- [What to produce]
Your answer must be the exact lines of the listing below that run from the line with "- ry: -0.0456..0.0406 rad" to the line with "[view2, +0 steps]", ends included, and no pictures.
···
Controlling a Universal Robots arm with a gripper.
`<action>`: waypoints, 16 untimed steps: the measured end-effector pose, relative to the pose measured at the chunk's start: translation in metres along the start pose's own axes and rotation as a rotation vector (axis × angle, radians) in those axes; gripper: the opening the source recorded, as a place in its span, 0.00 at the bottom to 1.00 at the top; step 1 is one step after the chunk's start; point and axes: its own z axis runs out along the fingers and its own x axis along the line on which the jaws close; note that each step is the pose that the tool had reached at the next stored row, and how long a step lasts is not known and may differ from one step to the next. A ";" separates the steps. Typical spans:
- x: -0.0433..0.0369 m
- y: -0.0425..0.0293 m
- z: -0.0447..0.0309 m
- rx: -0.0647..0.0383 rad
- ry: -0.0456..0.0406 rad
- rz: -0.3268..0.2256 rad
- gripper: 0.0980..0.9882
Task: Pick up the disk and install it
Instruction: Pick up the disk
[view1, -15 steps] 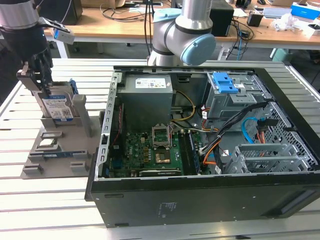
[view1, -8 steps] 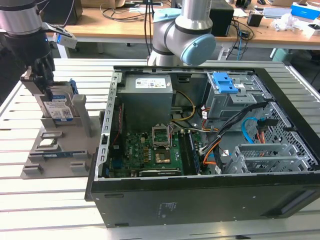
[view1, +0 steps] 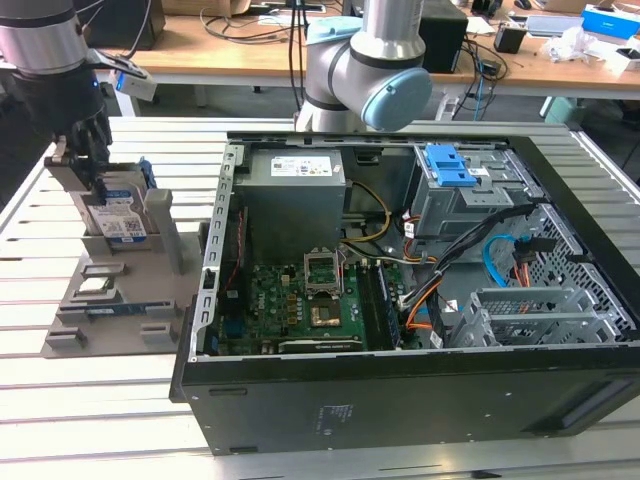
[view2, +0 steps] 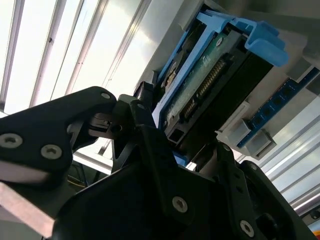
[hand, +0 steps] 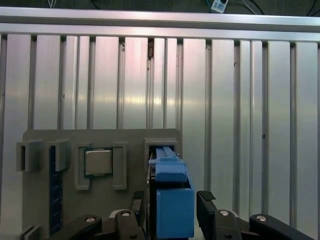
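In the exterior view, the gripper (view1: 88, 165) hangs over the far end of the exterior view's left, its 2 fingers set down on the top edge of the disk (view1: 118, 215). The disk stands upright on edge in a slot of the grey holder (view1: 150, 300), which lies on the slatted aluminium table (view1: 60, 400). A processor chip (view1: 97, 287) sits in a pocket of the same holder, nearer the camera. The open computer case (view1: 400, 400) lies well apart towards the exterior view's right, with the green motherboard (view1: 300, 300) exposed and a blue latch (view1: 450, 165) on top of its grey drive cage (view1: 450, 205). In the second wrist view, the gripper (view2: 182, 135) is closed in to the disk's thickness: 1 of the black fingers (view2: 150, 130) lies against the edge of the disk (view2: 210, 80), whose blue carrier bracket and row of connector pins show beyond it. In the first wrist view, the disk (hand: 172, 200) stands between the 2 fingers (hand: 206, 200) of the gripper (hand: 171, 199), which press in on either side, and it is seated in its holder slot just beside the chip (hand: 98, 161).
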 end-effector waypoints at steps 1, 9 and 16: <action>0.0000 0.0000 0.0001 0.000 0.0000 0.000 0.50; 0.0000 -0.0001 0.0008 0.000 0.0000 0.000 0.30; 0.0000 -0.0001 0.0011 0.000 0.0000 0.000 0.30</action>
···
- [Answer to this task]
- ry: -0.0456..0.0406 rad
- rz: -0.3268..0.2256 rad
- gripper: 0.0980..0.9882
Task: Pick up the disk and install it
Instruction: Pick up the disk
[view1, -15 steps] 
[view1, -8 steps] 
[view1, +0 steps] 
[view2, +0 steps] 

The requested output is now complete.